◆ Aim of the exercise ◆
The answer is the set of lines that include "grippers", copied from the data below.
○ ○ ○ ○
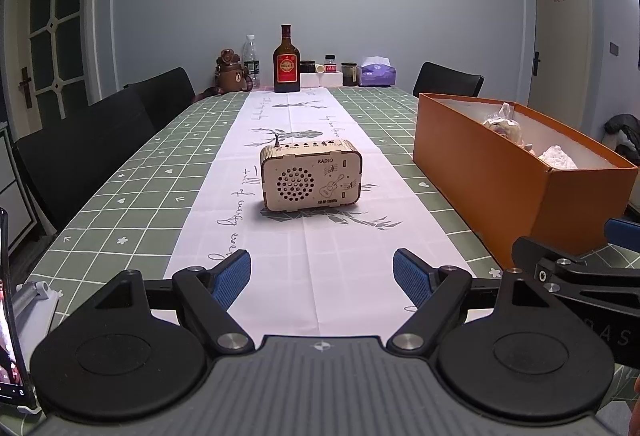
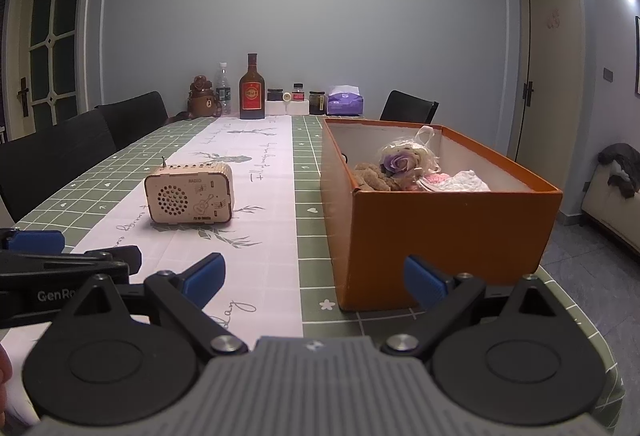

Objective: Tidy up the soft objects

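1. My left fingers are spread wide with nothing between them, low over the near end of the surface. My right fingers are spread and bare too, close in front of the near wall of the orange box.

2. The soft things, a brown plush toy, a purple cloth flower and some pink and white knitwear, already lie heaped inside the box. I see no soft thing loose on the surface, so I judge the task near its end.

3. Risk: my right fingers are so near the box wall that a forward push could catch the rim and shove or tip the box, which sits near the surface's right edge.

4. Risk: the wooden radio stands straight ahead of my left fingers. It is hard, not soft, and grabbing it by mistake would be wrong sorting. A careless sweep could knock it over.

5. Risk: my two hands sit side by side, so turning inward could clash them.

6. Risk: reaching into the heap could snag a loop or the flower's wrapping and drag neighbours out.
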`<move>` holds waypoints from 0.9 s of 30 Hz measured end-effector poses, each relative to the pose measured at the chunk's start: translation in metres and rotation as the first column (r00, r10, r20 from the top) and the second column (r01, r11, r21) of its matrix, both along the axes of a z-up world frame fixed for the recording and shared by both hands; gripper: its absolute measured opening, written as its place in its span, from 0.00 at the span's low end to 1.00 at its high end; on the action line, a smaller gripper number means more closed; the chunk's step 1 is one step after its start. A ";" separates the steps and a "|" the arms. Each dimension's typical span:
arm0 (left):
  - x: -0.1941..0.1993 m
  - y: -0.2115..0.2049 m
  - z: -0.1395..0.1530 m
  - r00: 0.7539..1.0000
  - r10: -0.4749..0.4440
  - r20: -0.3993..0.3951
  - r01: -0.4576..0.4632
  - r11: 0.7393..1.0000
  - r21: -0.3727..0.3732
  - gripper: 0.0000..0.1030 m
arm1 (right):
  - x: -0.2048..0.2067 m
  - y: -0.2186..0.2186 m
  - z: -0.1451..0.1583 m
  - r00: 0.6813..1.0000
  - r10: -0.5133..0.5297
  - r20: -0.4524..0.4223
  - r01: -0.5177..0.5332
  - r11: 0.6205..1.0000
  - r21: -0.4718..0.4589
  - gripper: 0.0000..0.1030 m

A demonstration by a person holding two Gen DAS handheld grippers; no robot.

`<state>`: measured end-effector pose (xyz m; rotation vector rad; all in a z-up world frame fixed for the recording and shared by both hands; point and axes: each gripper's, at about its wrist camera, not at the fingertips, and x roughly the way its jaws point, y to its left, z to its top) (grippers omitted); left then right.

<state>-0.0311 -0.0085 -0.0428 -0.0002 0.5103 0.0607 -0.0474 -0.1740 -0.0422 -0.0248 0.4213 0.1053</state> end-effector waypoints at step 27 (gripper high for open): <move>-0.004 0.002 0.004 1.000 0.010 0.008 -0.010 1.000 0.004 0.92 | -0.001 -0.001 0.000 1.000 -0.002 0.006 0.002 1.000 -0.004 0.92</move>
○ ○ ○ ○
◆ Answer to the exercise ◆
A demonstration by a person holding two Gen DAS handheld grippers; no robot.
`<state>`: measured end-effector pose (xyz m; rotation vector rad; all in a z-up world frame fixed for the recording and shared by both hands; point and axes: each gripper's, at about its wrist camera, not at the fingertips, and x roughly the way its jaws point, y to its left, z to its top) (grippers omitted); left then right.

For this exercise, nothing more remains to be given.